--- Exercise ---
Every line of the listing that contains the word "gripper" is to be copied out.

--- Exercise material ---
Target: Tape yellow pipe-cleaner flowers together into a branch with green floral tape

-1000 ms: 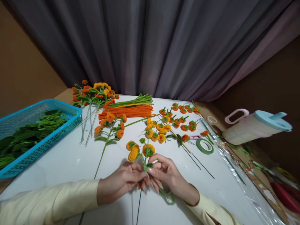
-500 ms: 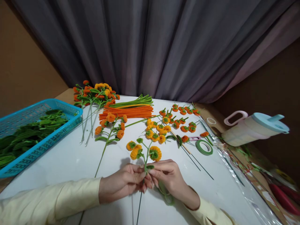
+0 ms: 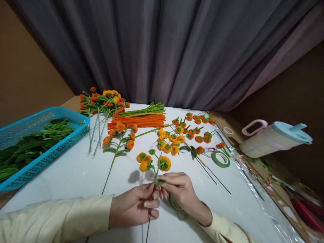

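Left hand: the left hand point(image 3: 134, 206) pinches the dark stem point(image 3: 150, 217) between thumb and forefinger, its other fingers loosely curled about it.
Right hand: the right hand point(image 3: 182, 189) has thumb and fingertips brought together at a small green leaf point(image 3: 162, 181) on the same stem, just beside the left fingertips.
Yellow flower spray: the yellow flower spray point(image 3: 156, 176) stands roughly upright above both hands, over the tabletop point(image 3: 83, 179), its blooms at the top and the bare stem running down below the left hand.
Under the right hand: a green tape loop point(image 3: 174, 202), partly hidden; whether the fingers hold it, I cannot tell.
Beyond the spray: loose yellow heads point(image 3: 167, 147), with orange heads point(image 3: 199, 138) behind and to the right.
Right of centre: a green tape roll point(image 3: 214, 159), near a pink tool point(image 3: 210, 149), a wooden stick point(image 3: 201, 159) and dark wires point(image 3: 219, 180).
Left of centre: an orange flower spray point(image 3: 116, 151) lying flat.
Farther back: orange strips point(image 3: 139, 120) and green strips point(image 3: 145, 110), beside a heap of finished stems point(image 3: 103, 99).
Far left: a blue basket point(image 3: 52, 156) holding green leaves point(image 3: 27, 146).
Far right: a blue-lidded tumbler point(image 3: 265, 140).
Backdrop: a grey curtain point(image 3: 141, 50).
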The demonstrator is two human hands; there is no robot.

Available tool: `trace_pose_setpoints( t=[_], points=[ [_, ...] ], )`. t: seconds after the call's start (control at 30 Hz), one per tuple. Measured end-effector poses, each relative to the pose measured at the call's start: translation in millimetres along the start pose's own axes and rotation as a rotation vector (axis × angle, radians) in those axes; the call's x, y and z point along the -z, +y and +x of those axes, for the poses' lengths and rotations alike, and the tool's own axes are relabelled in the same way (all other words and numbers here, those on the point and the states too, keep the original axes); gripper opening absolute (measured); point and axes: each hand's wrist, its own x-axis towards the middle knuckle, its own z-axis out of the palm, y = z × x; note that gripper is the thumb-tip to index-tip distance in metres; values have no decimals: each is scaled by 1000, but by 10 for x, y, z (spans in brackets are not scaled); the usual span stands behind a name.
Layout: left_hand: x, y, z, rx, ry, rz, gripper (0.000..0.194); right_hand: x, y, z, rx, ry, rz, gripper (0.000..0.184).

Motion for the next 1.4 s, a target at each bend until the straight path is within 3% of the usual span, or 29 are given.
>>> trace_pose_setpoints(
  t=[0.27, 0.53, 0.7, 0.83, 0.93, 1.17, 1.4],
  points=[
    [1, 16, -13, 21, -72, -7, 24, -7, -13, 10, -194, -86, 382, 23],
    [-8, -19, -33, 27, -79, -17, 22, -15, 33, 77, -363, -322, 714, 22],
    [-21, -41, -34, 47, -98, 2, 26, 14, 80, 171, -313, -483, 653, 25],
    [-34, -44, -38, 61, -77, -38, 24, 49, 73, 232, -277, -488, 463, 31],
    [-65, -43, -52, 82, -82, -26, 24, 55, 56, 262, -291, -527, 455, 35],
    [-144, -72, -100, 193, -221, 103, 44, 90, 107, 425, -346, -922, 454, 38],
    [-167, -79, -123, 211, -289, 125, 46, -3, 19, 471, -262, -743, 430, 29]
  ],
)
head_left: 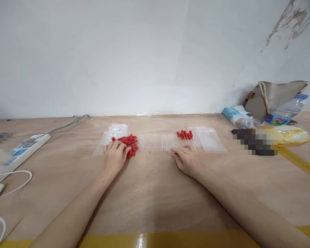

--- Task answer ---
Available tool: `trace_pose_setpoints( t=[_], points=[ [_, ...] ], )`. t: seconds after the call's start (control at 30 Hz), one per tuple. Measured end-effector poses, each relative to the pose measured at the call's start: translation in millimetres along the start pose's own axes and rotation as a rotation vector (axis × angle, radians) in those axes; the call's x, y and z point along the -z, +y and +x of those axes, for the poses' lengths and rotations alike, and the tool's own axes are relabelled in the same way (all other words and numbers here, those on the point and the states too, keep the original axes); gripper opening absolute (measured); point and axes: each hand's wrist, its own x-axis towards the middle knuckle, its own z-axis out of the palm, y = z × x; note that gripper is the thumb-tip to index-tip distance in metres; values have no decimals: each is scaled by 1000, but by 10 for x, y, z (spans in brackets are not scaled); the usual span stands behind a name.
Layout: left_hand: x, y, z, rx, ry, rz, gripper (0.000..0.194); right_hand: x, y, z, rx, ry, rz, gripper (0.000..0.184).

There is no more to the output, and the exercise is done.